La rédaction avec AFP - Aujourd'hui à 08:18 | mis à jour aujourd'hui à 09:24 - Temps de lecture :

Le patron de Stellantis, Antonio Filosa. Phot AGF/Sipa Le patron de Stellantis, Antonio Filosa. Phot AGF/Sipa

Stellantis a annoncé ce mardi qu'il allait investir « plus d’un milliard d’euros en France » pour produire à Mulhouse à partir de 2029 trois nouveaux modèles Peugeot électriques ou hybrides, de segment C (berlines et SUV) », dont 50% en recherche et développement, 40% pour le site de Mulhouse et 10% pour d'autres sites.

Cet investissement, dévoilé par Emmanuel Macron la semaine dernière, garantit l'avenir du site (4 000 salariés), qui est l'une des cinq usines automobiles de Stellantis en France. Le PDG du groupe Antonio Filosa ainsi que les ministres Roland Lescure (Économie) et Sébastien Martin (Industrie) se rendent ce mardi à Mulhouse pour présenter le projet.

L'investissement en recherche et développement, de plus de 500 millions d'euros, servira notamment à développer la plateforme technologique « STLA One », une architecture technique mondiale et modulable, qui servira de base d'ici 2030 à plus de 30 nouveaux modèles de différents gabarits et motorisations et qui remplacera cinq plateformes actuelles. Cette unification, annoncée le 21 mai par Antonio Filosa dans le cadre de son plan stratégique, vise à améliorer la compétitivité de Stellantis, qui a accusé des pertes colossales en 2025 et perdu des parts de marché en Europe.

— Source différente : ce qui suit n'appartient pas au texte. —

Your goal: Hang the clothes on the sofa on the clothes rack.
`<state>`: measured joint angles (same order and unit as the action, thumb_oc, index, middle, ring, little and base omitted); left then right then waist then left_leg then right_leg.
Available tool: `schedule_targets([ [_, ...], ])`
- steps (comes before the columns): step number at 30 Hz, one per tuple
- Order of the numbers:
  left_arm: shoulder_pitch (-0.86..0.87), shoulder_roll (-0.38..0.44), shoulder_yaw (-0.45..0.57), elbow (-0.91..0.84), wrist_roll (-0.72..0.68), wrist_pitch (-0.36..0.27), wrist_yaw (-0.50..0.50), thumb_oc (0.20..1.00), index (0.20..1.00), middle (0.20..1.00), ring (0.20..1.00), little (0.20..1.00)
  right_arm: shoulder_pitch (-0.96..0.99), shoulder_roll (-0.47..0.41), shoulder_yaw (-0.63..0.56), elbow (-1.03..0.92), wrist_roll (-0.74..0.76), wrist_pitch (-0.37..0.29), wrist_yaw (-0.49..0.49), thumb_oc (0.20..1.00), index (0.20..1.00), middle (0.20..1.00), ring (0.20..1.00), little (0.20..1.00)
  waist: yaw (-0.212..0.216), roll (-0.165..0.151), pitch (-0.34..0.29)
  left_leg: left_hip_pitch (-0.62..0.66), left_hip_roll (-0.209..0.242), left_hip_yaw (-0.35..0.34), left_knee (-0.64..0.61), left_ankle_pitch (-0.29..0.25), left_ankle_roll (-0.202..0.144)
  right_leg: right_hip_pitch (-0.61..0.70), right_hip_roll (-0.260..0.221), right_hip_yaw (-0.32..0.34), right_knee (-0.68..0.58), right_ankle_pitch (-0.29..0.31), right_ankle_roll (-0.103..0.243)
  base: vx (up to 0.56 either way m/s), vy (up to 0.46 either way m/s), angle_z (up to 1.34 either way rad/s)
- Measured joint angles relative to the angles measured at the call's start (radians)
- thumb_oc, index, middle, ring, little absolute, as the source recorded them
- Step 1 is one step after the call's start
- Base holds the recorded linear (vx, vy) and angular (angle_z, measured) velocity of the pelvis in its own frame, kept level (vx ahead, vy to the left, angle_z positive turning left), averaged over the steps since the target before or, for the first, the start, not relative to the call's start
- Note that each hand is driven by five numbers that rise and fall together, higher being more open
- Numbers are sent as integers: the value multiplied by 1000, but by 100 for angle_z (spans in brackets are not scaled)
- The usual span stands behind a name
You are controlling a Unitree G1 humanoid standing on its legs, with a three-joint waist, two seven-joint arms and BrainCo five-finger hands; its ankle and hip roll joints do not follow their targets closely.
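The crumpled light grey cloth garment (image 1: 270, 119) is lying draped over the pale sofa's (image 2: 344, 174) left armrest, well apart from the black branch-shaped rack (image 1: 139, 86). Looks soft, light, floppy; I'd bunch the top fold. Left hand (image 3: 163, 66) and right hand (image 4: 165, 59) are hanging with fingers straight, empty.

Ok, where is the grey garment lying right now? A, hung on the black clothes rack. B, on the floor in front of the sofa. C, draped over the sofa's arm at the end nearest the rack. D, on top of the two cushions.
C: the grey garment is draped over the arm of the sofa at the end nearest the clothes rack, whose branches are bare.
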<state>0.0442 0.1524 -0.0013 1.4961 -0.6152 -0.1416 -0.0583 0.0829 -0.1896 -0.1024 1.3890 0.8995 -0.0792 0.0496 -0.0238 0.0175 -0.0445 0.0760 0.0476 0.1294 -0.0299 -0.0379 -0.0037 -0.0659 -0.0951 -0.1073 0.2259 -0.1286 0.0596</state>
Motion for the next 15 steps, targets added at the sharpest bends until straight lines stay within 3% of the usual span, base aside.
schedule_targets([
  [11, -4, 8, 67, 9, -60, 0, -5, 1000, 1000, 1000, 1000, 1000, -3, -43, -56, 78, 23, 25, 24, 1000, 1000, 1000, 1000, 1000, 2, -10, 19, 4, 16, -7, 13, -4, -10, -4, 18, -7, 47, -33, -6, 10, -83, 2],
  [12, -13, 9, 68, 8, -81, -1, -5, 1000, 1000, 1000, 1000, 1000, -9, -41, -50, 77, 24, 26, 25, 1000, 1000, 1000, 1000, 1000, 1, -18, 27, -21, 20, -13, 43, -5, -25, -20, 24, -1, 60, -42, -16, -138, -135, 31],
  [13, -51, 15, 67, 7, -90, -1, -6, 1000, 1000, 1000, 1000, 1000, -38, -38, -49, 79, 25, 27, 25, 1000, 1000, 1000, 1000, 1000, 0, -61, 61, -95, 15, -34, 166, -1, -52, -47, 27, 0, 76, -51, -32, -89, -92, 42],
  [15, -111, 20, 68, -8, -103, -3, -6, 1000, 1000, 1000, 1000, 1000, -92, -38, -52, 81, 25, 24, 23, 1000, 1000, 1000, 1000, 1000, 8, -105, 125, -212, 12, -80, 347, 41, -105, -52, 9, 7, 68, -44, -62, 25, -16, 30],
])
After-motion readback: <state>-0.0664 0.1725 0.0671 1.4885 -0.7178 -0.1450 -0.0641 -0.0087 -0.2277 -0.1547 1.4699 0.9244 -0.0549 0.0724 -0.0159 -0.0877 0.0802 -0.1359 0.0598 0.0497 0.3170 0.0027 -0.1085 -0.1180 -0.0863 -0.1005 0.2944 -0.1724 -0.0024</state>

D’ici 2030, le constructeur veut produire 50% de ses volumes sur trois plateformes mondiales, avec jusqu’à 70% de composants communs. Cette annonce confirme la place de Peugeot parmi les quatre marques mondiales que va désormais privilégier le groupe italo-franco-américain, avec Fiat, Jeep et Ram. Elle vise aussi à répondre aux salariés en France craignant que Stellantis ne donne la priorité à ses activités américaines par rapport à l'Europe, après l'annonce par Antonio Filosa d'un plan de réduction de ses capacités de production européennes de 800.000 unités.